------ Exercise input

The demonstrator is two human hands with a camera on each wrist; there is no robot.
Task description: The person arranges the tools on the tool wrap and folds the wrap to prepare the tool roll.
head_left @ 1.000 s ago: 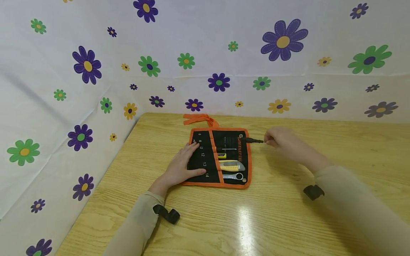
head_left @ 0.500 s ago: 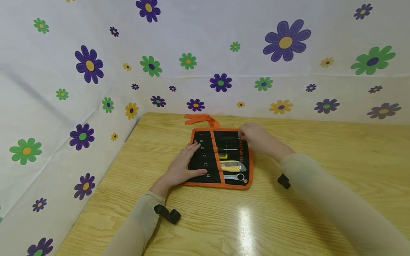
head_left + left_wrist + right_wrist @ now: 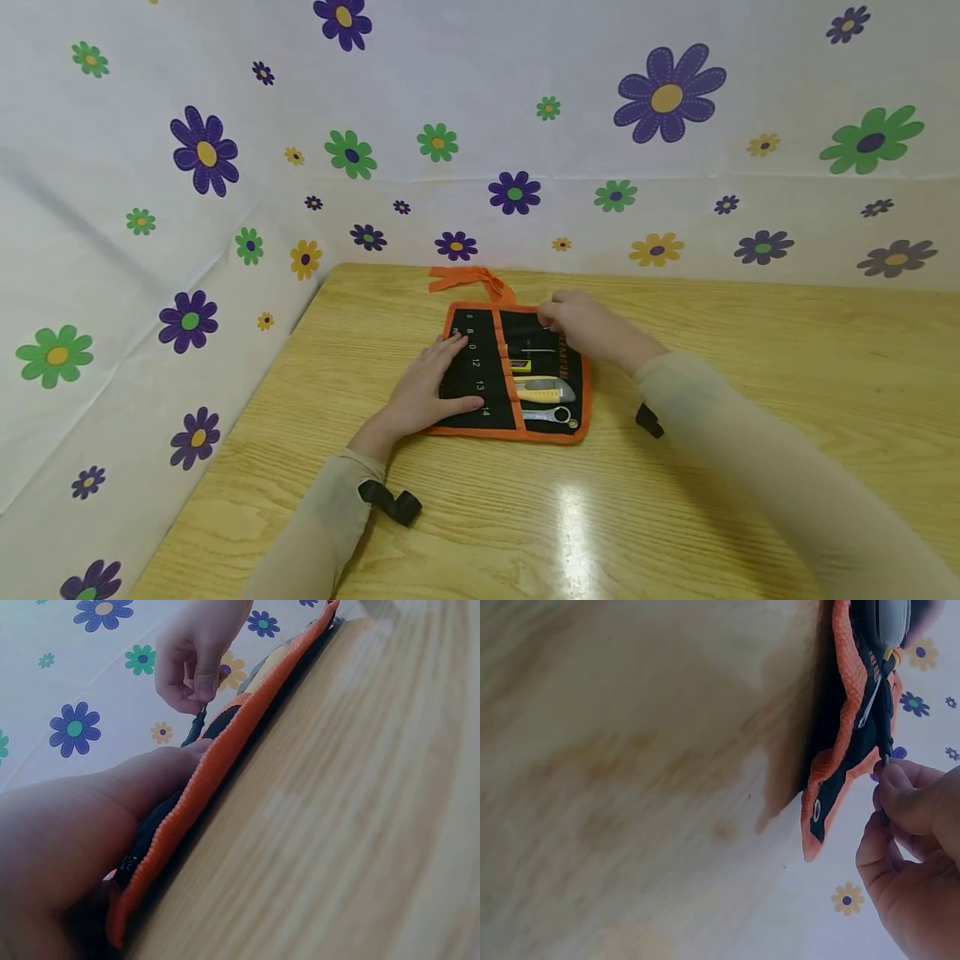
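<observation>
On the wooden table lies a black tool roll with orange edging and numbered pockets. My left hand rests on its left part, thumb and fingers extended. Over the upper right of the roll, my right hand pinches the thin metal shaft of a slim black screwdriver. Its dark handle points into the roll, and its far end is hidden there. Below it in the pockets sit a yellow utility knife, a ring-ended wrench and a small yellow-and-black item.
An orange tie strap trails from the roll's top edge towards the back wall. White cloth with printed flowers covers the walls behind and to the left. Wooden tabletop stretches to the right.
My right hand has moved left from beside the roll to over its upper right part, taking the screwdriver's handle inward. My left hand has stayed on the roll.
</observation>
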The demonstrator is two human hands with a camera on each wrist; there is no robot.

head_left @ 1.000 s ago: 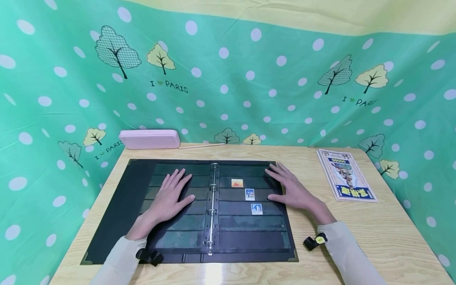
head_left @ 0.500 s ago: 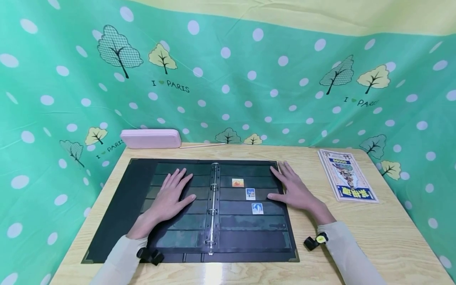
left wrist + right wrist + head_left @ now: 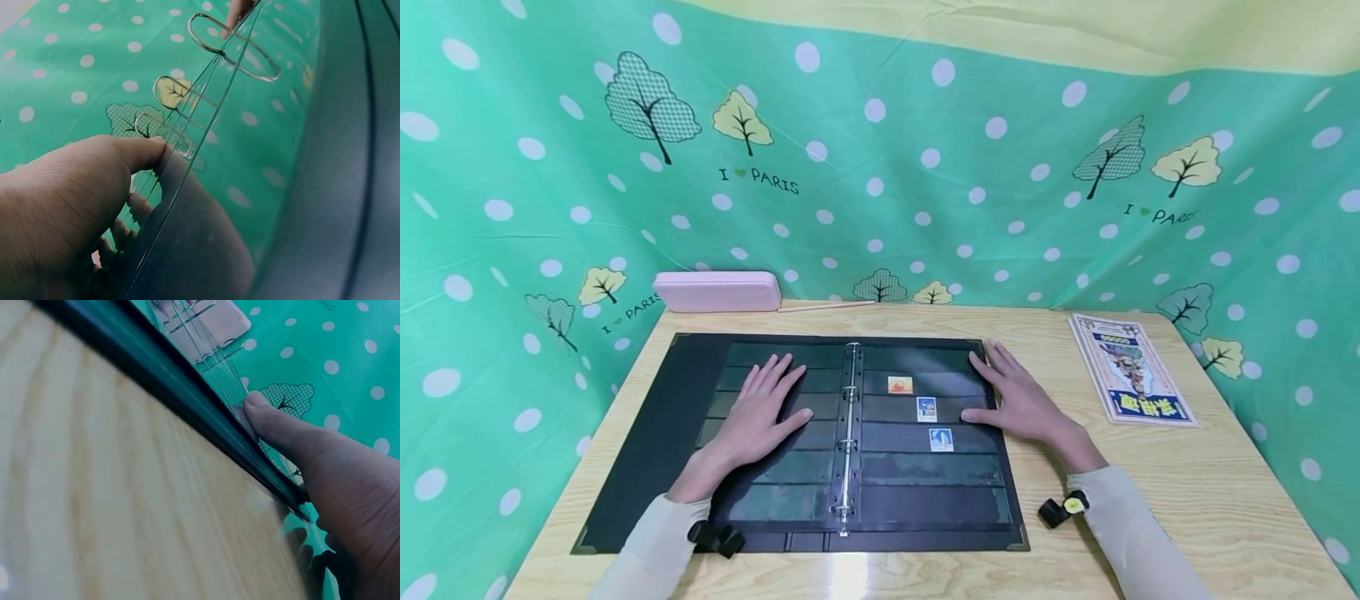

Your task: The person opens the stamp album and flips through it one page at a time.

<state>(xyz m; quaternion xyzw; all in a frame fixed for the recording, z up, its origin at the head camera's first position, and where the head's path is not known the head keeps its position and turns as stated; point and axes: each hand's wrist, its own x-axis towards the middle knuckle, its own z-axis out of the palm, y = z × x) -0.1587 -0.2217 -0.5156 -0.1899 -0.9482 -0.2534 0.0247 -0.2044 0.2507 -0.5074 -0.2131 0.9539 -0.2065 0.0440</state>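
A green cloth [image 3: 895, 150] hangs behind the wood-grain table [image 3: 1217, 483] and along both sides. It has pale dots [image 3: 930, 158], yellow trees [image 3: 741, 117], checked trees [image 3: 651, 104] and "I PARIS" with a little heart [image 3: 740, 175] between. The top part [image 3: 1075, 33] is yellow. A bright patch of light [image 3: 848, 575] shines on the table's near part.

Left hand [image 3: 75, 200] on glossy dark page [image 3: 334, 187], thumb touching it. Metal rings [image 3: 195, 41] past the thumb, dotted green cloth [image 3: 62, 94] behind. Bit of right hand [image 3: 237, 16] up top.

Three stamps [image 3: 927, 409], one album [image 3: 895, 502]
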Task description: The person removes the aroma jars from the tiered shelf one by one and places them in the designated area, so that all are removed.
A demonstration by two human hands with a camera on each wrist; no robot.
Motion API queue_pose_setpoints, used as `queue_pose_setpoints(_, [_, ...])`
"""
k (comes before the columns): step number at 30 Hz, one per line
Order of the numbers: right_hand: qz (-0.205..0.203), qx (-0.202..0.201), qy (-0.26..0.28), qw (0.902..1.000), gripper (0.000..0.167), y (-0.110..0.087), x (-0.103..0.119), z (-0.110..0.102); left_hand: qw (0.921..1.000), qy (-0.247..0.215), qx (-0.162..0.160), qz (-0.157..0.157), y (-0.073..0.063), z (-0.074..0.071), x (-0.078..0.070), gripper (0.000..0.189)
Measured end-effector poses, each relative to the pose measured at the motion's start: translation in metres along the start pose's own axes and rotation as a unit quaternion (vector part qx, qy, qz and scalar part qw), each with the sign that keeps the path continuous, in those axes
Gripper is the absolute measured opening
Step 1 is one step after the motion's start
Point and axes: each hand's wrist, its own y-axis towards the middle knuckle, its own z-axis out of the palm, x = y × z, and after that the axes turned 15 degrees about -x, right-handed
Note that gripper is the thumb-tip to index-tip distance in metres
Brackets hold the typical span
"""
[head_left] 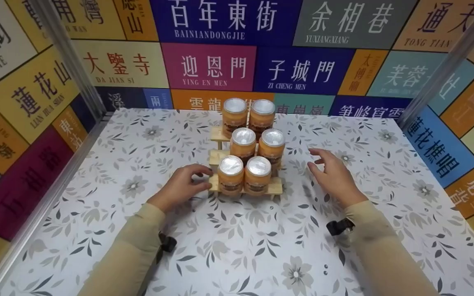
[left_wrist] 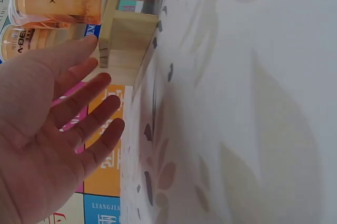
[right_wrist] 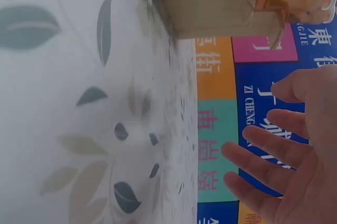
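A small stepped wooden rack (head_left: 276, 187) stands mid-table, bearing several orange jars with silvery lids, two on each of its three steps. On the lowest step sit a left jar (head_left: 231, 176) and a right jar (head_left: 257, 176). My left hand (head_left: 183, 183) is beside the rack's left end, fingers loosely bent and holding nothing; in the left wrist view its thumb is close to the wooden edge (left_wrist: 131, 29), and I cannot tell whether they touch. To the right of the rack, apart from it, my right hand (head_left: 332, 176) hovers with its fingers spread and nothing in them.
A white tablecloth (head_left: 97, 230) with grey leaves and flowers covers the table. Colourful panels (head_left: 210, 68) with Chinese lettering stand behind and at both sides. Clear upright edges (head_left: 72, 61) rise at the table's back corners.
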Motion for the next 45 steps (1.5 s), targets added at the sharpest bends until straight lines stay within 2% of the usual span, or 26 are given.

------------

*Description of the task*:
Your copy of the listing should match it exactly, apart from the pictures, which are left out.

*Result for this task*:
The demonstrator is two human hands with a camera on each wrist; there is no robot.
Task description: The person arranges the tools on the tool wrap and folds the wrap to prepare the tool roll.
head_left @ 1.000 s ago: 
head_left @ 0.500 s ago: 
head_left + left_wrist + right_wrist @ now: 
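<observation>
On the wooden table lies a black tool roll with orange edging and numbered pockets. My left hand rests on its left part, thumb and fingers extended. Over the upper right of the roll, my right hand pinches the thin metal shaft of a slim black screwdriver. Its dark handle points into the roll, and its far end is hidden there. Below it in the pockets sit a yellow utility knife, a ring-ended wrench and a small yellow-and-black item.
An orange tie strap trails from the roll's top edge towards the back wall. White cloth with printed flowers covers the walls behind and to the left. Wooden tabletop stretches to the right.
My right hand has moved left from beside the roll to over its upper right part, taking the screwdriver's handle inward. My left hand has stayed on the roll.
</observation>
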The demonstrator is two human hands with a camera on each wrist; there is no robot.

head_left @ 1.000 s ago: 
head_left @ 0.500 s ago: 
left wrist + right wrist + head_left @ now: 

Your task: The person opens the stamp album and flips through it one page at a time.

<state>(xyz m; quaternion xyzw; all in a frame fixed for the recording, z up, its origin at the head camera's first position, and where the head's path is not known the head keeps its position and turns as stated; point and axes: each hand's wrist, its own x-axis towards the middle knuckle, its own z-axis out of the palm, y = z × x) -0.1587 -0.2217 -0.5156 -0.1899 -0.9482 -0.2534 0.0247 -0.2044 0.2507 -0.5074 -0.2131 0.9539 -0.2065 0.0440</state>
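A green cloth [image 3: 895, 150] hangs behind the wood-grain table [image 3: 1217, 483] and along both sides. It has pale dots [image 3: 930, 158], yellow trees [image 3: 741, 117], checked trees [image 3: 651, 104] and "I PARIS" with a little heart [image 3: 740, 175] between. The top part [image 3: 1075, 33] is yellow. A bright patch of light [image 3: 848, 575] shines on the table's near part.

Left hand [image 3: 75, 200] on glossy dark page [image 3: 334, 187], thumb touching it. Metal rings [image 3: 195, 41] past the thumb, dotted green cloth [image 3: 62, 94] behind. Bit of right hand [image 3: 237, 16] up top.

Three stamps [image 3: 927, 409], one album [image 3: 895, 502]
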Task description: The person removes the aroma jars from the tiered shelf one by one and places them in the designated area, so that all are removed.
A demonstration by two human hands with a camera on each wrist; no robot.
Motion API queue_pose_setpoints, used as `queue_pose_setpoints(_, [_, ...])`
"""
k (comes before the columns): step number at 30 Hz, one per line
Order of the numbers: right_hand: qz (-0.205..0.203), qx (-0.202..0.201), qy (-0.26..0.28), qw (0.902..1.000), gripper (0.000..0.167), y (-0.110..0.087), x (-0.103..0.119), z (-0.110..0.102); left_hand: qw (0.921..1.000), qy (-0.247..0.215), qx (-0.162..0.160), qz (-0.157..0.157), y (-0.073..0.063), z (-0.074..0.071), x (-0.078..0.070), gripper (0.000..0.189)
Measured end-effector poses, each relative to the pose measured at the motion's start: translation in metres along the start pose's own axes and rotation as a unit quaternion (vector part qx, qy, qz and scalar part qw), each with the sign that keeps the path continuous, in those axes
Gripper is the absolute measured opening
Step 1 is one step after the motion's start
Point and axes: each hand's wrist, its own y-axis towards the middle knuckle, its own z-axis out of the palm, x = y × z, and after that the axes turned 15 degrees about -x, right-handed
Note that gripper is the thumb-tip to index-tip distance in metres
Brackets hold the typical span
"""
[head_left] 
[left_wrist] 
[right_wrist] 
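A small stepped wooden rack (head_left: 276, 187) stands mid-table, bearing several orange jars with silvery lids, two on each of its three steps. On the lowest step sit a left jar (head_left: 231, 176) and a right jar (head_left: 257, 176). My left hand (head_left: 183, 183) is beside the rack's left end, fingers loosely bent and holding nothing; in the left wrist view its thumb is close to the wooden edge (left_wrist: 131, 29), and I cannot tell whether they touch. To the right of the rack, apart from it, my right hand (head_left: 332, 176) hovers with its fingers spread and nothing in them.
A white tablecloth (head_left: 97, 230) with grey leaves and flowers covers the table. Colourful panels (head_left: 210, 68) with Chinese lettering stand behind and at both sides. Clear upright edges (head_left: 72, 61) rise at the table's back corners.
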Motion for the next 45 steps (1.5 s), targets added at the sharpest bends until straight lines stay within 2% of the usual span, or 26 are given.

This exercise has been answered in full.